The MUD bills are opposed by Hays County and by a resolution from the city of Wimberley. Lila McCall read Com. Conley’s letter of opposition. CARD’s moderator, Jim McMeans read the City of Wimberley’s resolution of opposition. McMeans then began calling speakers from the audience to the podium.

Among the first was an attorney who quietly broke down the details of the MUD. He indicated Rep. Isaac’s representation was misleading, and pointed out that all of the protections for other local property owners that Isaac said were in the legislation were not actually in the bill, but were only oral agreements not valid in court. Isaac eventually conceded this was correct.

·         One speaker noted that Hays County regulations allow development to a variety of residential densities within the ranch – ranging from 1,500 lots with individual wells and septic, and up to 6,900 lots with full piped water and sewer utilities, for a population of up to 16,000 persons.  This development is possible with or without a MUD, but a MUD would give the developer very favorable financing for the project. Many others pointed out the tax breaks of a MUD.

·         Several challenged the premise that LaMantia has a basic property right to a MUD created by governmental action.  One explained that MUDs have been used in Texas to stimulate development where there is a direct benefit to an area and the area desires that development. He added, as did others, that every property owner has a basic property right to use and develop his/her property following established policies that are available to everyone.

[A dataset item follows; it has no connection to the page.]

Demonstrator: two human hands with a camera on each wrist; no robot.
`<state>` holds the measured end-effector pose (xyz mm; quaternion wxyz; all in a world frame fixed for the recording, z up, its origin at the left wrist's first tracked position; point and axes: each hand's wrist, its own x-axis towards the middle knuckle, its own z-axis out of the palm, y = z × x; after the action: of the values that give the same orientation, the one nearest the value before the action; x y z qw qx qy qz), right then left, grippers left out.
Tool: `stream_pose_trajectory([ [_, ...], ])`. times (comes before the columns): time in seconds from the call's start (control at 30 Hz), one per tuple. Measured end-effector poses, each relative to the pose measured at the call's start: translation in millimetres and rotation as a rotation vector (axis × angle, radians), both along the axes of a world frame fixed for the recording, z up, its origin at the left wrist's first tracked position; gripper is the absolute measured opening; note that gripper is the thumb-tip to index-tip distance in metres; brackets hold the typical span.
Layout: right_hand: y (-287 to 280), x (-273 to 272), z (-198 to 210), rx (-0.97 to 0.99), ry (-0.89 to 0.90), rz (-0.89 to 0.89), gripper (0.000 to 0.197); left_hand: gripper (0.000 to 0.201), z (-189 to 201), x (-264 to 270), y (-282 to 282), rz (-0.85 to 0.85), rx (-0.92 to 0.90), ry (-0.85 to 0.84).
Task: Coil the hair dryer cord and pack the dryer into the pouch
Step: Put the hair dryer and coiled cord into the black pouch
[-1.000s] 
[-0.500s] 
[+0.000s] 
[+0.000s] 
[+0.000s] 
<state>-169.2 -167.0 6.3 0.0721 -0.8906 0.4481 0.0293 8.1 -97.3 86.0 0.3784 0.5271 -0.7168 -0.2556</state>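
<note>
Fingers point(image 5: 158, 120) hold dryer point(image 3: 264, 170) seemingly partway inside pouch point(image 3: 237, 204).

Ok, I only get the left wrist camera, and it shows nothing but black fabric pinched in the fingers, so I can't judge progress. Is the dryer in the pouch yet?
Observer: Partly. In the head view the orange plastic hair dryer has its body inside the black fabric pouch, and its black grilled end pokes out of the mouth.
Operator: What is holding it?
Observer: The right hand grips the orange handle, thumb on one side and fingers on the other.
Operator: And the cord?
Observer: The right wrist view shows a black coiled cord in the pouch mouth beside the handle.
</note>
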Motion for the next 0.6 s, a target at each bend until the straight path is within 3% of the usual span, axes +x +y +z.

·         Another speaker explained the use of MUDs within Texas and shared some of the problems that occur with them.   A speaker from a local home owners association spoke of his concern for traffic that might exit the large development into his subdivision and also problems he had encountered in working with LaMantia on an emergency access easement.

·         A speaker noted the importance of the spring flows from the Fern Bank Springs on the Blanco adjacent to the ranch and the presence of a federally endangered species at that site. She explained that flows along the Blanco River would be threatened by excessive Needmore pumping and noted that Blanco River flows contribute to the flows into Barton Springs during drought.

·         Several speakers questioned Isaac’s and Campbell’s motivation to seek a MUD for Mr. LaMantia.  One detailed the LaMantia family’s high political campaign contributions.  Other speakers expressed their concern for the environment and for the well flows of other property owners from over pumping of groundwater likely with the potential dense development of the ranch property.

After questions from the audience to Conley, Isaac, and Oliver, Rep. Isaac agreed that based on the concerns of the community, certain changes could be made in the bill.  He said he would work with Conley the following day (Friday) to make the bill more acceptable.  Conley stated that both bills would likely be approved by the House and Senate and the best option was to try to revise the bills to achieve a compromise.  Isaac said he will not withdraw the bills, but will work on a compromise.

An estimated 200 people stayed until meeting end at 9:30 p.m., after which many lingered past 10 p.m. to engage in discussions with Isaac, Conley, Oliver and CARD members.

CARD Chair Louis Parks expresses CARD’s gratitude to all the elected officials and citizens who participated. “We are immensely proud of our community for speaking out,” Parks says.

Respectfully, Louis Parks, CARD Chair, and Jim McMeans, Moderator/CARD member.